══ DATASET EXCERPTS
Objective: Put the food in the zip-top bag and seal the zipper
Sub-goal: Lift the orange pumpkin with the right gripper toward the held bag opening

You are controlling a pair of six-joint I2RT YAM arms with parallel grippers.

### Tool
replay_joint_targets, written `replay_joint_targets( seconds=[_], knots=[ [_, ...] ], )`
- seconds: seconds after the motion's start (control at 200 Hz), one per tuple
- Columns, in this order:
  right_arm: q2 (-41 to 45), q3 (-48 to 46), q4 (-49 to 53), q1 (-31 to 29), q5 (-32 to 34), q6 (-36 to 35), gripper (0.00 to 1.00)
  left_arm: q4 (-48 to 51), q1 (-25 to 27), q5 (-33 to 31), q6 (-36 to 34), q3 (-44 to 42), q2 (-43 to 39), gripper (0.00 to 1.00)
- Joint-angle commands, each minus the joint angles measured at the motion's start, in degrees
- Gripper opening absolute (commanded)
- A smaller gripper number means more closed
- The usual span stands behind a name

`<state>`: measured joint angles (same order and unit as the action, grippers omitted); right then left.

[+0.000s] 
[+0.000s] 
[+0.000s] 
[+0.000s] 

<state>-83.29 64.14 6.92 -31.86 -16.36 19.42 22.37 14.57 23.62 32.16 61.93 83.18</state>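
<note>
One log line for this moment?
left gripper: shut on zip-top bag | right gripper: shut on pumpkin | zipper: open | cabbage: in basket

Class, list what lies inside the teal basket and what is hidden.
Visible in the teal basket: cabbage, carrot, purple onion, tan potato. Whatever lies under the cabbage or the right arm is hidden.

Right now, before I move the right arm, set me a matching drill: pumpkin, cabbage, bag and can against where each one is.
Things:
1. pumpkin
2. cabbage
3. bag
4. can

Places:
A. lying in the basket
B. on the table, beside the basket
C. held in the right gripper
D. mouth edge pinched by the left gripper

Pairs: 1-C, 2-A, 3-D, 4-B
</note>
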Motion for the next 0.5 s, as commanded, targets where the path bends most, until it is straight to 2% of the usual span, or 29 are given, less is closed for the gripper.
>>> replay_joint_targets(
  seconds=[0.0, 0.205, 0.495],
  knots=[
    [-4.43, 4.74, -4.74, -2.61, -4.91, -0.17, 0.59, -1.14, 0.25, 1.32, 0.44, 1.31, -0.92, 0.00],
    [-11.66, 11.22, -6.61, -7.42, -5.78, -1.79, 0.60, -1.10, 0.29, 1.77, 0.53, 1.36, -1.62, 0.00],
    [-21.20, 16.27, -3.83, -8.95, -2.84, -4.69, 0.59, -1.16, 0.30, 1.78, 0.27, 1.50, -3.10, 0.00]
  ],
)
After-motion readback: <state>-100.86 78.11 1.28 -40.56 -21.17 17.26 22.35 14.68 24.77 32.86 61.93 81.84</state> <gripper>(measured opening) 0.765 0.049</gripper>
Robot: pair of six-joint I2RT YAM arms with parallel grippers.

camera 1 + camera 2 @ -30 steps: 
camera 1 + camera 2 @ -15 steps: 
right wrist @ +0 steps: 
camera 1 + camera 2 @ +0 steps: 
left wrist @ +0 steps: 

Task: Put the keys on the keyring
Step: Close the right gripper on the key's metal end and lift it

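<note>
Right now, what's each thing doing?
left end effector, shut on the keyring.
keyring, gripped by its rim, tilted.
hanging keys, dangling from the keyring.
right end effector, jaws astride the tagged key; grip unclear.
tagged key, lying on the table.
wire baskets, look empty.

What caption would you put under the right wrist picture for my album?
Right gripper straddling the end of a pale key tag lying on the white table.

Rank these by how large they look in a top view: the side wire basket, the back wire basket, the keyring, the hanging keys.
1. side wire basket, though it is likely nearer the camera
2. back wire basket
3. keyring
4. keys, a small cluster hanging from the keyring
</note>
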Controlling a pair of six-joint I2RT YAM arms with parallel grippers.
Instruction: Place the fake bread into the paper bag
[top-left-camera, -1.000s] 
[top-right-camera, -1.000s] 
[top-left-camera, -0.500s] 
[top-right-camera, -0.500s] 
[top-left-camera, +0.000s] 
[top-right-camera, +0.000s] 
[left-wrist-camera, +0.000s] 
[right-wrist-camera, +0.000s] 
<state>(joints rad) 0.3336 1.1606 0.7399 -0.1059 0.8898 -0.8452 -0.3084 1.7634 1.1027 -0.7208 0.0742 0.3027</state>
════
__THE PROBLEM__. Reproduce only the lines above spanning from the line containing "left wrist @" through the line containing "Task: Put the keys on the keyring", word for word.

__RESULT__.
left wrist @ +0 steps: 

Task: Put the keys on the keyring

The exercise is finished.